> _TASK INSTRUCTIONS_
Lines holding the word "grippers" are the ones to copy from the data below.

——————

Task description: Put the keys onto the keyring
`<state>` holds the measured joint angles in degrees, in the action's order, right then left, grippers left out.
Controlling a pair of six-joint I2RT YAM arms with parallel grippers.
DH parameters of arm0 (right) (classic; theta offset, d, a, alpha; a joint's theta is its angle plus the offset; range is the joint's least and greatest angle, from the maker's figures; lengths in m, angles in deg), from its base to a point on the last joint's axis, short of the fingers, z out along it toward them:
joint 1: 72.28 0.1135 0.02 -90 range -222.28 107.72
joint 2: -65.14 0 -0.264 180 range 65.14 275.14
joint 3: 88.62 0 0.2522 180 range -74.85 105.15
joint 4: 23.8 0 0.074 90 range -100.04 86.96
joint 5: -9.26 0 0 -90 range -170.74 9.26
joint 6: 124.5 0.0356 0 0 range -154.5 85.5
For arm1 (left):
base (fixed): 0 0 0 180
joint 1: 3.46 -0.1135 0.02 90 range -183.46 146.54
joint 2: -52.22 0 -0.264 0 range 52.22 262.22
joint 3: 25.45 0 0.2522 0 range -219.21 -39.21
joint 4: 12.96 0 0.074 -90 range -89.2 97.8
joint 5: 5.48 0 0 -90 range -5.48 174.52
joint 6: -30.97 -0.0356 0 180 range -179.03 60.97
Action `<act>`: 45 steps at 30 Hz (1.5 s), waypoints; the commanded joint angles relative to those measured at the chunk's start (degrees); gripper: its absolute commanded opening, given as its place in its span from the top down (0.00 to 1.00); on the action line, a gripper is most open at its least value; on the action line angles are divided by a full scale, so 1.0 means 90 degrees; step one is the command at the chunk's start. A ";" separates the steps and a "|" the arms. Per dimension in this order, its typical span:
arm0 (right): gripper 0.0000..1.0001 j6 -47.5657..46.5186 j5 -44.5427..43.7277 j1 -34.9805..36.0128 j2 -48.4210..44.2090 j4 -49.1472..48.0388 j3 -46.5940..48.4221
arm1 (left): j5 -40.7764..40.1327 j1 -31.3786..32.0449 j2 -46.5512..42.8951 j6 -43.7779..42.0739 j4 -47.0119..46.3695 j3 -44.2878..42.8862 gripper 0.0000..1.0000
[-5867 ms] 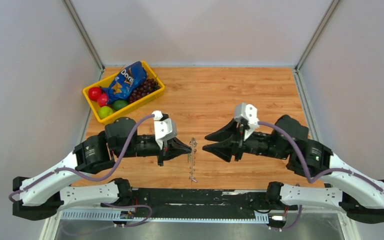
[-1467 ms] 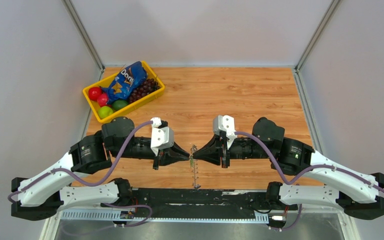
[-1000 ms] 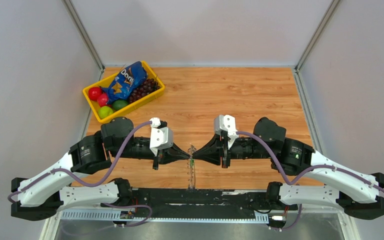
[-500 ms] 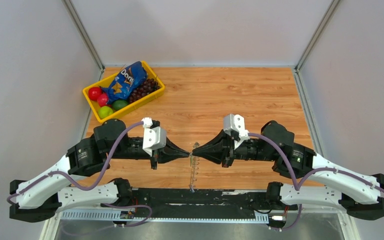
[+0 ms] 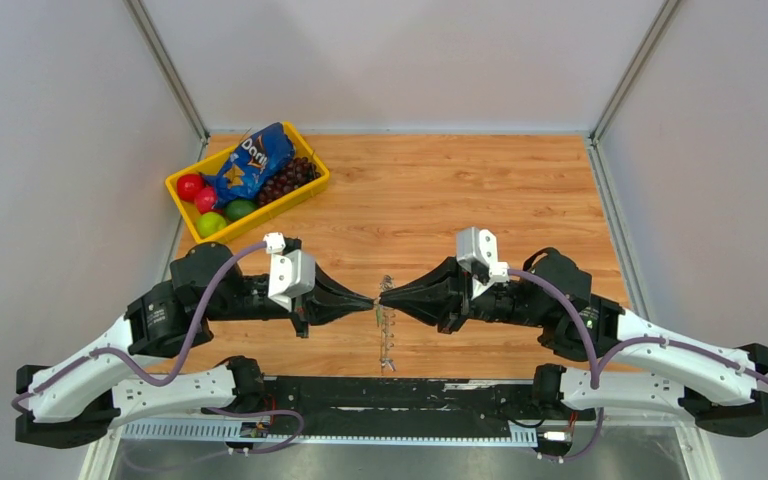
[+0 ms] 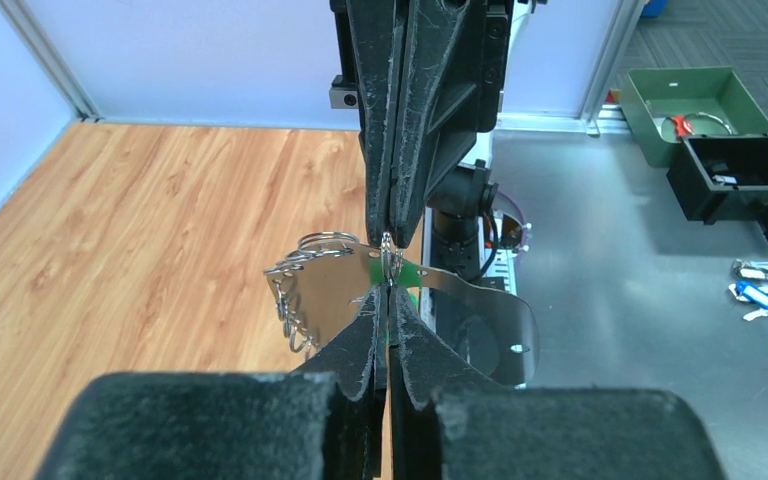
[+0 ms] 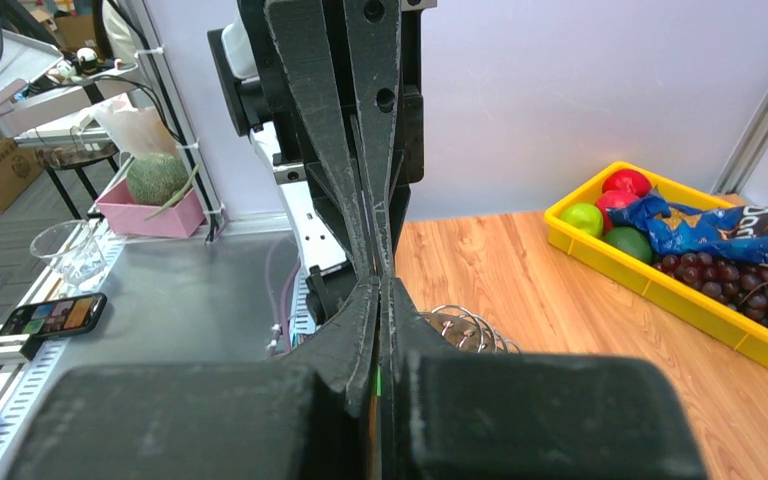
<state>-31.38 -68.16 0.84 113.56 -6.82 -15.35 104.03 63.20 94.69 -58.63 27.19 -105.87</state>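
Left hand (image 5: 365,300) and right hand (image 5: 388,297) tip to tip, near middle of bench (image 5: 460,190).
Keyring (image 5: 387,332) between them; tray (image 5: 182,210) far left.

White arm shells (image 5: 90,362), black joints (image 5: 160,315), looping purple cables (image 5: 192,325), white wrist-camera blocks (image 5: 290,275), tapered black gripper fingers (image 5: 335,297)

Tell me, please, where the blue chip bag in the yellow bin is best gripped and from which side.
Probably the far end of the blue chip bag, pinched from above: it overlaps the far rim of the yellow bin, clear of the fruit that crowds its sides.
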 commanded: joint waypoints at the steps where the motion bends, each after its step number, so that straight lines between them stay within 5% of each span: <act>1: 1.00 0.0050 -0.0167 0.0123 -0.0094 -0.0983 -0.0022 | 0.0220 -0.0006 0.0032 0.0180 -0.0367 0.0059 0.97; 17: 1.00 -0.0112 -0.0216 0.0317 0.0019 -0.1026 0.0073 | 0.0466 -0.0005 0.0051 0.0248 -0.0505 0.0082 0.64; 34: 1.00 -0.0200 -0.0206 0.0385 0.0098 -0.1003 0.0098 | 0.0485 -0.0004 -0.0056 0.0182 -0.0517 0.0069 0.60; 40: 1.00 -0.0228 -0.0182 0.0401 0.0118 -0.1017 0.0107 | 0.0503 -0.0004 0.0032 0.0177 -0.0486 0.0053 0.72; 45: 1.00 -0.0238 -0.0197 0.0420 0.0068 -0.1008 0.0072 | 0.0464 -0.0004 0.0086 0.0172 -0.0467 0.0026 0.97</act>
<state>-32.72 -69.69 4.16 114.87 -11.14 -15.92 107.57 63.18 94.83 -56.90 24.87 -105.23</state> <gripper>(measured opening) 0.005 0.088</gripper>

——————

> _RESULT FOR THIS EXERCISE_
`<state>` holds the measured joint angles in degrees, in the action's order, right then left, grippers left out.
Controlling a pair of six-joint I2RT YAM arms with parallel grippers.

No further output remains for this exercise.